Direction-of-Arrival and Noise Covariance Matrix joint estimation for beamforming
Vitor Gelsleichter Probst Curtarelli, Stephan Paul, Anderson Wedderhoff Spengler
TL;DR
This work addresses the joint estimation of the Noise Covariance Matrix (NCM) and the Direction-of-Arrival (DoA) of an interfering source to improve beamforming in reverberant environments. It introduces a broadband cost function and a quasi-linear variance estimation that replace exhaustive searches, enabling DoA estimation across all frequency bins and robust NCM characterization. The method yields accurate DoA estimates and, when integrated into an LCMV beamformer, achieves superior interference suppression and reduced distortion of the desired signal compared to MUSIC-based approaches.
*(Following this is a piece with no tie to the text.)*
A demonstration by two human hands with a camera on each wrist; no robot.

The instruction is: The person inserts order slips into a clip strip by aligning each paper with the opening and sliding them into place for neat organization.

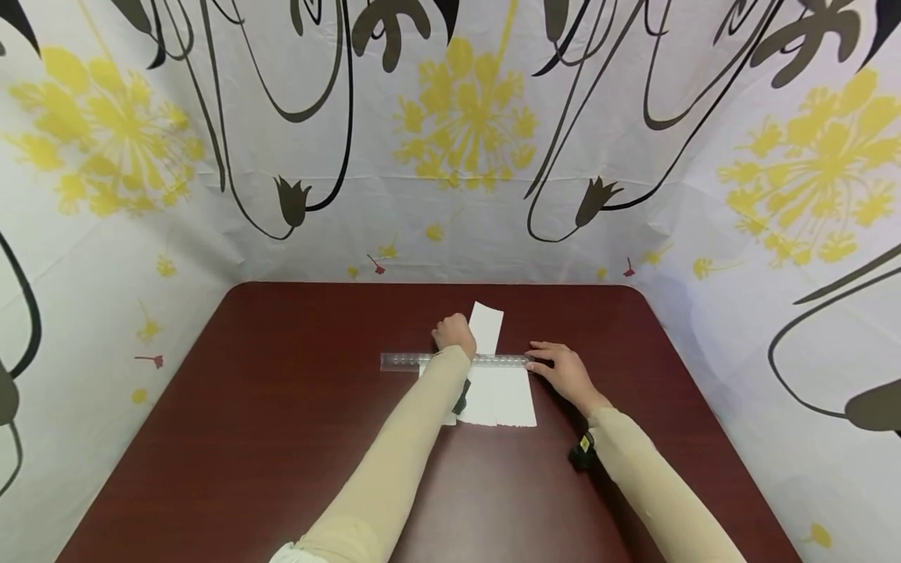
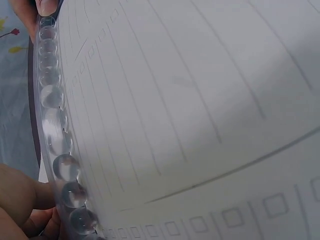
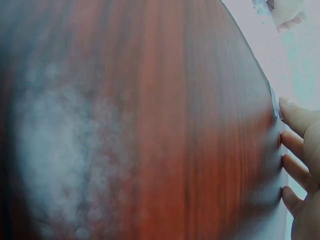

Simulations across diverse room conditions and sensor configurations demonstrate robustness and practical gains for real-time signal enhancement and tracking with minimal reliance on voice-activity detectors.
Abstract
We propose a joint estimation method for the Direction-of-Arrival (DoA) and the Noise Covariance Matrix (NCM) tailored for beamforming applications. Building upon an existing NCM framework, our approach simplifies the estimation procedure by deriving an quasi-linear solution, instead of the traditional exhaustive search. Additionally, we introduce a novel DoA estimation technique that operates across all frequency bins, improving robustness in reverberant environments. Simulation results demonstrate that our method outperforms classical techniques, such as MUSIC, in mid- to high-angle scenarios, achieving lower angular errors and superior signal enhancement through beamforming. The proposed framework was also fared against other techniques for signal enhancement, having better noise rejection and interference canceling capabilities. These improvements are validated using both theoretical and empirical performance metrics.